§ **Instructions for the task**
Read the lines below. Copy out any that hold the string "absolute".

::::

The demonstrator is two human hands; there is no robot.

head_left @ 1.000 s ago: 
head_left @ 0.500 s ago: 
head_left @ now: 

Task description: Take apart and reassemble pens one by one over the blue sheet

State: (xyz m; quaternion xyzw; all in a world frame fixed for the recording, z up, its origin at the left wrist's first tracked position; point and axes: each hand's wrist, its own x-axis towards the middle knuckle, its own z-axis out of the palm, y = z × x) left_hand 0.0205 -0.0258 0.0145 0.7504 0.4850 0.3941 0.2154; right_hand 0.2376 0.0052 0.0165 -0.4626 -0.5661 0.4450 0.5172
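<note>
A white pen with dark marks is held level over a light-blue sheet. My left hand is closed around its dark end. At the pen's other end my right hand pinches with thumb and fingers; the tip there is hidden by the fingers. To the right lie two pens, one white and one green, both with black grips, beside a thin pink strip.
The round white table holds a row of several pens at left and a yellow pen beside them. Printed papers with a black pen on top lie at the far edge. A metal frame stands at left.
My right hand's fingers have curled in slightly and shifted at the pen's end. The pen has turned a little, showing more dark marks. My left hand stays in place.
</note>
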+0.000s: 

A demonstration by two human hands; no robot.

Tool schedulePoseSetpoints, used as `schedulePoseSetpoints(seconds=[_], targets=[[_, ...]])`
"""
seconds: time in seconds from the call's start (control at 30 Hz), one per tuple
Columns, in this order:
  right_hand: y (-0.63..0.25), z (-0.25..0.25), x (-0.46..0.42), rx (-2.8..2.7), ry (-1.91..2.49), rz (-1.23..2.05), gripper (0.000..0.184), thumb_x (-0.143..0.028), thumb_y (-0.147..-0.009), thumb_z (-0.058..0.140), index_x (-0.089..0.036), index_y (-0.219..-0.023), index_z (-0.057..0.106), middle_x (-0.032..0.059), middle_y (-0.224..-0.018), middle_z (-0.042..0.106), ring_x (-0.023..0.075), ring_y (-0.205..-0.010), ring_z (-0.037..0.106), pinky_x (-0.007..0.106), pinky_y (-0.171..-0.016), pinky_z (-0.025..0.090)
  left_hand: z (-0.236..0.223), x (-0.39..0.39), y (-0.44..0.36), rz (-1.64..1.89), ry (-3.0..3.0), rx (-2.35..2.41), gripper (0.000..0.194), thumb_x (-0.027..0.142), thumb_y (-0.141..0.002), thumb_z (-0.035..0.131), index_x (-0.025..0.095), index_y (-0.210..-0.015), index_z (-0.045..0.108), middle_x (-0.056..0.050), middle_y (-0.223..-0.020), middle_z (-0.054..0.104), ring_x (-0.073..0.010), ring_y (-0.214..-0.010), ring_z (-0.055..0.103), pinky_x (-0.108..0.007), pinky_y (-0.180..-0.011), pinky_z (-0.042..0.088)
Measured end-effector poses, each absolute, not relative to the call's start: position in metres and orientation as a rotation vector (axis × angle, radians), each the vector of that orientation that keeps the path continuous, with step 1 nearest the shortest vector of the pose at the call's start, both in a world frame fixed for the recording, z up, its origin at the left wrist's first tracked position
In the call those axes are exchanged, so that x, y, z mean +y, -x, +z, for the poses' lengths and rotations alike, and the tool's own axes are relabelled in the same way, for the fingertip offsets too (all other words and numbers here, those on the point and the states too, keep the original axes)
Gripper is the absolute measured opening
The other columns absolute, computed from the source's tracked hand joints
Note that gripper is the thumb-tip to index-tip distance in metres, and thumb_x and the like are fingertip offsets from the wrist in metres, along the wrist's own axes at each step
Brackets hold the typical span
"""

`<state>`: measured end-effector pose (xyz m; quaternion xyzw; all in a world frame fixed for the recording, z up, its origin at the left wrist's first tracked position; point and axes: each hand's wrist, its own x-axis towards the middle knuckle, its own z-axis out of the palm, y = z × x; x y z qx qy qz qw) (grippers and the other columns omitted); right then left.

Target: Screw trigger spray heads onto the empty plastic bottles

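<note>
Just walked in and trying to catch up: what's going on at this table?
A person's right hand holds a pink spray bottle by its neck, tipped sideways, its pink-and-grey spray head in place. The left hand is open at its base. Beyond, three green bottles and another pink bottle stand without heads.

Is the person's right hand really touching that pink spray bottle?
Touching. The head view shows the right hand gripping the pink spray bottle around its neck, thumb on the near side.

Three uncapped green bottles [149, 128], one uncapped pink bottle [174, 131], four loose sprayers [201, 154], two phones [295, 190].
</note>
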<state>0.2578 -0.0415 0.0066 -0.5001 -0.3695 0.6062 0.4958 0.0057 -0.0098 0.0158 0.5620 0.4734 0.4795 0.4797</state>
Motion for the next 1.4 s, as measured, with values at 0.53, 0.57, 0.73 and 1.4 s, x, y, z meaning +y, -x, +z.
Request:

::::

§ **Result for this task**
Measured end-effector poses, each absolute, not relative to the call's start: position in metres and orientation as a rotation vector (axis × angle, radians), each the vector of that orientation that keeps the path continuous, with step 1 nearest the shortest vector of the pose at the call's start, both in a world frame fixed for the recording, z up, its origin at the left wrist's first tracked position
Gripper is the absolute measured opening
The other columns absolute, computed from the source's tracked hand joints

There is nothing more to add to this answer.